→ **Aim of the task**: The lines to return run from the one containing "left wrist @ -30" through the end of the material; give them exactly and leave out the pictures.

** Opening Recorded information block **

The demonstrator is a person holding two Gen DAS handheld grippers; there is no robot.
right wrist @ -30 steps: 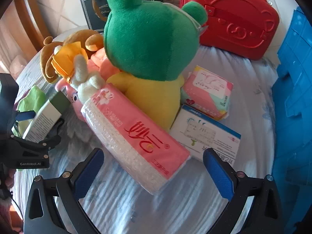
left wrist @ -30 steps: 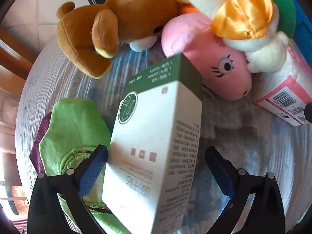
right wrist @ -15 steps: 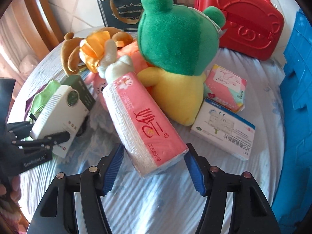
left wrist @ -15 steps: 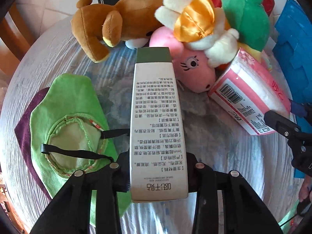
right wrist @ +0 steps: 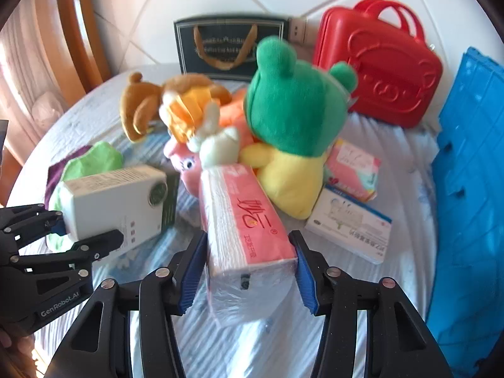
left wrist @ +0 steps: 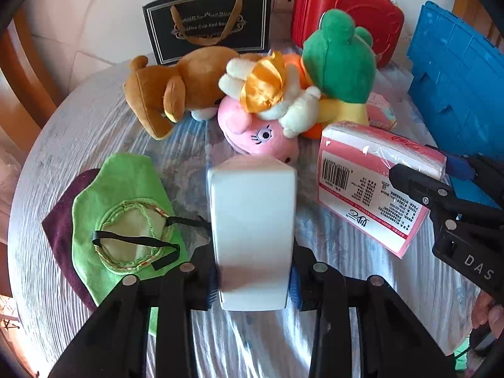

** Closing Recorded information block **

→ **Answer to this problem**:
left wrist @ -30 steps: 
right wrist @ -15 steps: 
left wrist @ -15 steps: 
right wrist @ +0 steps: 
left wrist @ +0 steps: 

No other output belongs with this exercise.